Hi Maxim,
As I explained in original email, I do cleanup as part of init container.
Since ignite nodes starts after one another, init container would also run
in sequence.
So when ignite node 1 completes startup(init container clean up work
directory and copy data from snapshot) but node 2 is still running init
container which might be still copying data. And node 3 since it is yet to
start, it's wal, cp, and work directory hasn't been cleaned yet.

So my question was, is there a way I can do cleanup of work directory  and
copy from snapshot for all nodes before first ignite nodes starts.

On Fri, 27 May 2022, 23:11 Maxim Muzafarov, <mmu...@apache.org> wrote:

> Hello,
>
> If you're copying a snapshot part to the new node, then you have to be
> sure that the /ignite/work/cp, /ignite/wal, /ignite/walarchive
> directories are empty prior to the node start. Is it true for your
> case?
>
> On Fri, 27 May 2022 at 10:29, Surinder Mehra <redni...@gmail.com> wrote:
> >
> > Hi,
> > Please find ignite config and error log below
> >
> > config :
> > <property name="gridLogger">
> >             <bean class="org.apache.ignite.logger.log4j.Log4JLogger">
> >                 <constructor-arg type="java.lang.String"
> value="/opt/ignite/apache-ignite/config/ignite-log4j.xml"/>
> >             </bean>
> >         </property>
> >         <property name="peerClassLoadingEnabled" value="true"/>
> >         <property name="deploymentMode" value="CONTINUOUS"/>
> >         <property name="workDirectory" value="/ignite/work"/>
> >         <property name="snapshotPath" value="/ignite/snapshots"/>
> >         <property name="queryThreadPoolSize" value="8"/>
> >
> >         <property name="dataStorageConfiguration">
> >             <bean
> class="org.apache.ignite.configuration.DataStorageConfiguration">
> >                 <property name="walBufferSize" value="#{128L * 1024 *
> 1024}"/>
> >                 <property name="walSegmentSize" value="#{512L * 1024 *
> 1024}"/>
> >                 <property name="maxWalArchiveSize" value="#{2L * 1024 *
> 1024 * 1024}"/>
> >                 <property name="checkpointFrequency" value="#{60 *
> 1000}" />
> >                 <property name="writeThrottlingEnabled" value="true"/>
> >                 <property name="defaultDataRegionConfiguration">
> >                     <bean
> class="org.apache.ignite.configuration.DataRegionConfiguration">
> >                         <property name="persistenceEnabled"
> value="true"/>
> >                         <property name="initialSize" value="#{100L *
> 1024 * 1024}"/>
> >                         <property name="maxSize" value="#{2L * 1024 *
> 1024 * 1024}"/>
> >                         <!--
> https://ignite.apache.org/docs/latest/persistence/persistence-tuning#adjusting-checkpointing-buffer-size--
> >
> >                         <property name="checkpointPageBufferSize"

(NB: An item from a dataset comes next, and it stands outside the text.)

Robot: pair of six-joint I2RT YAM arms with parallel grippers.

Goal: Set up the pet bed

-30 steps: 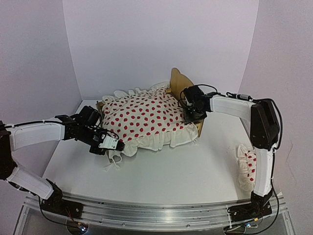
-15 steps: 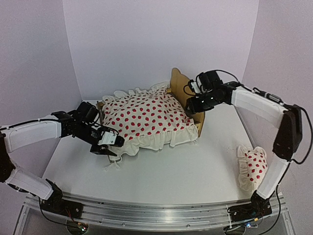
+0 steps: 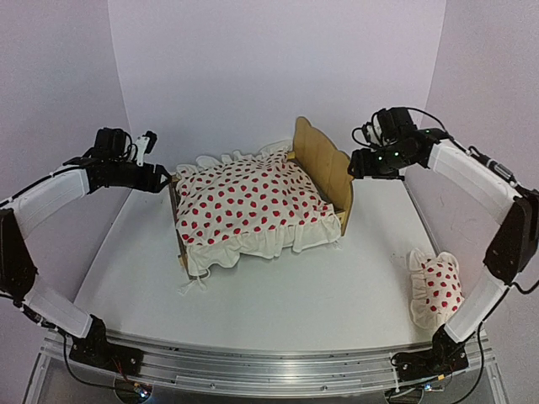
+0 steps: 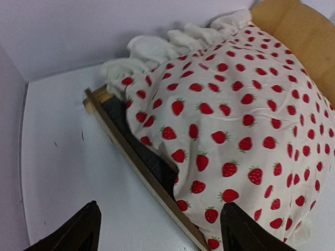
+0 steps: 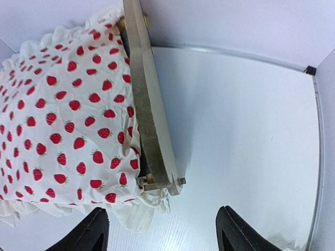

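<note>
The pet bed (image 3: pixel 324 168) stands at the back middle of the table, its plywood headboard (image 5: pixel 146 99) upright on the right and its low footboard (image 4: pixel 141 167) on the left. A white strawberry-dotted ruffled duvet (image 3: pixel 248 202) lies spread over it and hangs over the front side. My left gripper (image 3: pixel 157 174) hovers open beyond the footboard end, with nothing between its fingers (image 4: pixel 86 230). My right gripper (image 3: pixel 360 164) hovers open to the right of the headboard, also holding nothing. Dark fabric shows under the duvet (image 4: pixel 235 104) at the footboard.
A small strawberry-dotted pillow (image 3: pixel 436 286) lies on the table at the front right, beside the right arm's base. White walls close in the table at the left, back and right. A metal rail (image 3: pixel 269 366) runs along the near edge.
The left gripper let go of the duvet's front-left corner, opened and rose back to the left. The right gripper opened, lifted off the bed and moved right of the headboard.
</note>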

> value="#{512L * 1024 * 1024}"/>
> >                         <!--<property name="pageReplacementMode"
> value="SEGMENTED_LRU"/>-->
> >                     </bean>
> >                 </property>
> >                 <property name="walPath" value="/ignite/wal"/>
> >                 <property name="walArchivePath"

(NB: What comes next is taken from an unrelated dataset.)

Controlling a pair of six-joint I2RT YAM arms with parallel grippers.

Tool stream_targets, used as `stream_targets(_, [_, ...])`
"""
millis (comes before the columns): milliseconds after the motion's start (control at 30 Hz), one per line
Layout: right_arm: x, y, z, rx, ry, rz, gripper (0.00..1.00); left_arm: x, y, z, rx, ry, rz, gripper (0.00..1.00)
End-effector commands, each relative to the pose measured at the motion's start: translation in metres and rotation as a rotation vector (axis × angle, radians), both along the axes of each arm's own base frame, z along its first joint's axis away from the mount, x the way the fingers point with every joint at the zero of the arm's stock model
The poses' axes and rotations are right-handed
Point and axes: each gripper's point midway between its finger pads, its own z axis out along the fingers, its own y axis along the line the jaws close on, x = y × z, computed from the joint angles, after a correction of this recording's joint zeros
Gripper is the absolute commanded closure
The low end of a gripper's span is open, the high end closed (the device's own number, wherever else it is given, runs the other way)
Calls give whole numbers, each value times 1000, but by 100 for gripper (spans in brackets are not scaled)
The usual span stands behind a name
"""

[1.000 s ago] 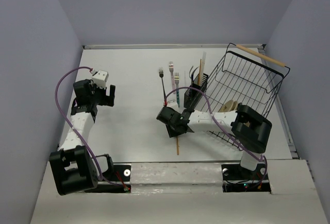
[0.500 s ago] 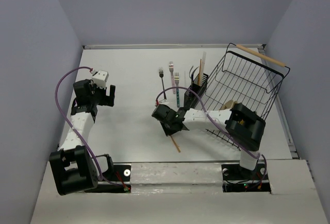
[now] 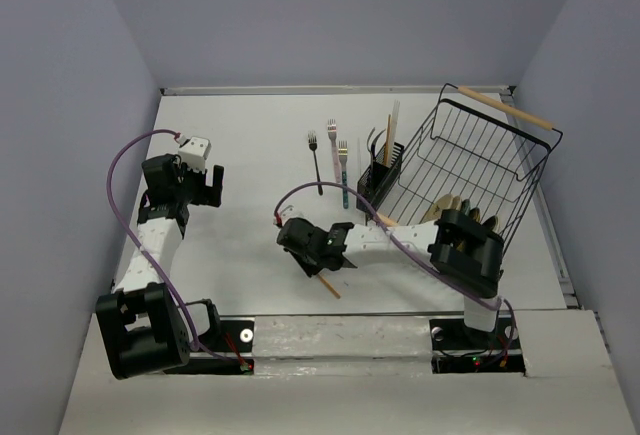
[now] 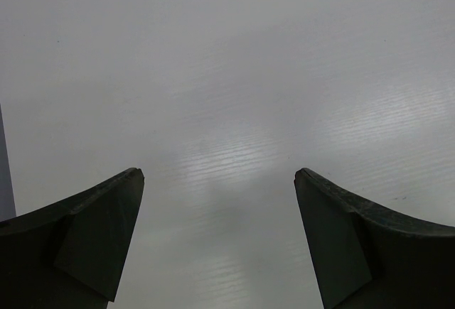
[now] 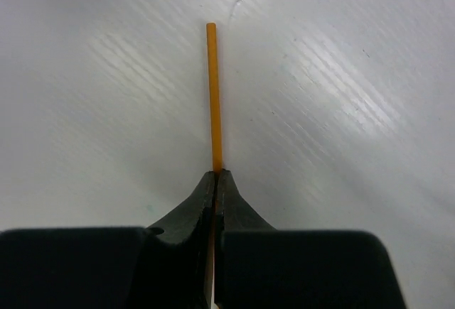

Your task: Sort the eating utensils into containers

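My right gripper [image 3: 308,252] [image 5: 215,174] is shut on a brown wooden chopstick [image 5: 212,89], whose free end pokes out toward the near edge in the top view [image 3: 330,288]. It is held low over the table, left of and nearer than the small black slotted holder [image 3: 377,184]. The holder has pale and brown chopsticks [image 3: 392,127] and a fork standing in it. A black fork [image 3: 315,160], a pink fork [image 3: 333,145] and a teal fork [image 3: 344,177] lie on the table left of the holder. My left gripper [image 3: 208,186] [image 4: 219,181] is open and empty over bare table at the far left.
A big black wire rack [image 3: 480,160] with wooden handles stands tilted at the right, right behind the holder, with round plates in it. The right arm's purple cable [image 3: 300,191] loops over the table close to the forks' handles.
My right gripper has moved left and toward the near edge with the chopstick, away from the holder. The chopstick has swung from straight to slanted. The left arm has not moved.
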Motion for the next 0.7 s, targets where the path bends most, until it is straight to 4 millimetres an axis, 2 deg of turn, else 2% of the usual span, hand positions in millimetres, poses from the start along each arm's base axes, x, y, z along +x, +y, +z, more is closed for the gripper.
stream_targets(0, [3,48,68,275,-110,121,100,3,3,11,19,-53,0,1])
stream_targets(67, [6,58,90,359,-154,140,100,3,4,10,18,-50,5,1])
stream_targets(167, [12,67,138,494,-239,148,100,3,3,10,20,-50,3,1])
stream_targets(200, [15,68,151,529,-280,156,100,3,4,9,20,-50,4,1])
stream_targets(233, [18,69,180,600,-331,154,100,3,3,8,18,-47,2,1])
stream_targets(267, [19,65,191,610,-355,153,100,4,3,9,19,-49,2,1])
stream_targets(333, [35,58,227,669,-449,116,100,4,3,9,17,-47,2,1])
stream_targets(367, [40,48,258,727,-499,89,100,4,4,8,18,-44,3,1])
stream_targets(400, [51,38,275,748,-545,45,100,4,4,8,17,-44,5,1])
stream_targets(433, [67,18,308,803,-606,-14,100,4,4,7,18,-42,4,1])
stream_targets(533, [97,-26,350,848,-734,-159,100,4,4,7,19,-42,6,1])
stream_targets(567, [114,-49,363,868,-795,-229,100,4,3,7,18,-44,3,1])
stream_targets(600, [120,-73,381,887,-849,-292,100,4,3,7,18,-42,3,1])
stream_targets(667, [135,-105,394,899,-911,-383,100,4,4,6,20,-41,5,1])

> value="/ignite/walarchive"/>
> >             </bean>
> >         </property>
> >
> >
> > Error log:
> >
> > at
> org.apache.ignite.internal.processors.cache.persistence.wal.FileWriteAheadLogManager$RecordsIterator.access$1000(FileWriteAheadLogManager.java:2763)
> > at
> org.apache.ignite.internal.processors.cache.persistence.GridCacheDatabaseSharedManager.readMetastore(GridCacheDatabaseSharedManager.java:870)
> > at
> org.apache.ignite.internal.processors.cache.persistence.GridCacheDatabaseSharedManager.notifyMetaStorageSubscribersOnReadyForRead(GridCacheDatabaseSharedManager.java:3200)
> > at org.apache.ignite.internal.IgniteKernal.start(IgniteKernal.java:1116)
> > at
> org.apache.ignite.internal.IgnitionEx$IgniteNamedInstance.start0(IgnitionEx.java:1799)
> > at
> org.apache.ignite.internal.IgnitionEx$IgniteNamedInstance.start(IgnitionEx.java:1721)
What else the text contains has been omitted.